I think the point Bret Victor is trying to make is that what he perceives as the real value of programming (its use as a powerful extension of the programmer's cognitive abilities) is absent entirely from the perception of programming as an inherently good thing that code.org and related groups are pushing.

Programming is, and ought to be seen as, merely a means to an end – not an end in and of itself. A movement that gets programming into to schools by claiming code is itself a Good Thing will inevitably bring into existence a programming curriculum that ignores the important abstract stuff about coding-as-a-concept (the new ways in which computers can extend the mind) and focuses instead on the concrete "implementation details" of programming today (text files, the command line, and all that other baggage from 20 years ago with which programmers are still saddled).

Basically: the reasoning is important, the code isn't, and code.org is all about the code.

> Programming is, and ought to be seen as, merely a means to an end – not an end in and of itself.

This is the essential piece I thought Bret made clear by highlighting the choice quotes from Seymour Papert.

Treating programming as a means to an end has very pragmatic ramifications for programming. It means we can question the value of our tools when they do not serve our goals. Otherwise we are the mercy of them (and entrench the status quo as state-of-the-art).

One question I've been grappling with is why it takes so many human-hours of work to produce conceptually simple programs.

Except that these quotes are also about coding as the mreasnsd to an end. The ends may not be as elevated, but employment, pride, security and such are powerfully motivating ends. I think its really amazing to think about the intellectual power of coding -- I think philosophy tends to pay more attention to physics and not enough to engineering -- but more immediate human goals are perfectly appropriate ones to serve as the ends for which learning to code is the means.
> As I read it, Bret Victor's critique of code.org is more nuanced than the usual complaints: it stems from a disagreement with code.org's implicit claim that programming should be taught in schools because programming is currently a high-value skill, in terms of the amount of money you can earn by doing it professionally.

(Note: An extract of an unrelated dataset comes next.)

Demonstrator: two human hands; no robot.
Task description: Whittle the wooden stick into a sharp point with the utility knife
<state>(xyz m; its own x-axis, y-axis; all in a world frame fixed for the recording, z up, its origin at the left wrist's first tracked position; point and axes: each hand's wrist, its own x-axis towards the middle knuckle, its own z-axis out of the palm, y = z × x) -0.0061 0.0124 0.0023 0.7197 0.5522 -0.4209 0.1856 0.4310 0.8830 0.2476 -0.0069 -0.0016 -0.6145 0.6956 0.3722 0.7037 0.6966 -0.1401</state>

He seems to think that school shouldn't be primarily about training people to be "useful" to employers or the government in the short term. I'm somewhat inclined to agree.

I'm inclined to agree (with what you explained) as well. But, if this is conveyed by the article/graphic, it sure is subtle. I think it would have been a better article if he just explained his complaint (if it is as you say), rather than making a mockery of celebrity quotes with big sarcastic quotes next to pictures of their faces.

> In the context of Victor's body of work (which is focused more or less entirely on making the incredible power of computers more accessible to more people), I have a hard time believing that any such motivation underlies the linked piece. While I think there definitely exists such a motivation in other criticisms of the learn-to-code meme, I don't think it has much to do with Victor's critiques.

Yeah, I was mostly referring to the negativity towards code.org and coding as basic literacy in general, not this author specifically. But that's good to know at least in this case he's not one of those people.

> But, if this is conveyed by the article/graphic, it sure is subtle. I think it would have been a better article if he just explained his complaint (if it is as you say), rather than making a mockery of celebrity quotes with big sarcastic quotes next to pictures of their faces.

Yeah – it's entirely possible that I'm putting my own words about the learn-to-code movement into someone else's mouth unwarranted. I think the linked piece is more of a frustration-fueled rant than a fully-thought-out criticism, and that the author is trying to quickly capture the spirit of a half-formed argument that he hasn't yet fully explored.

At any rate, it resonated with me, although it took me a few reads to get the gist of what he was trying to say.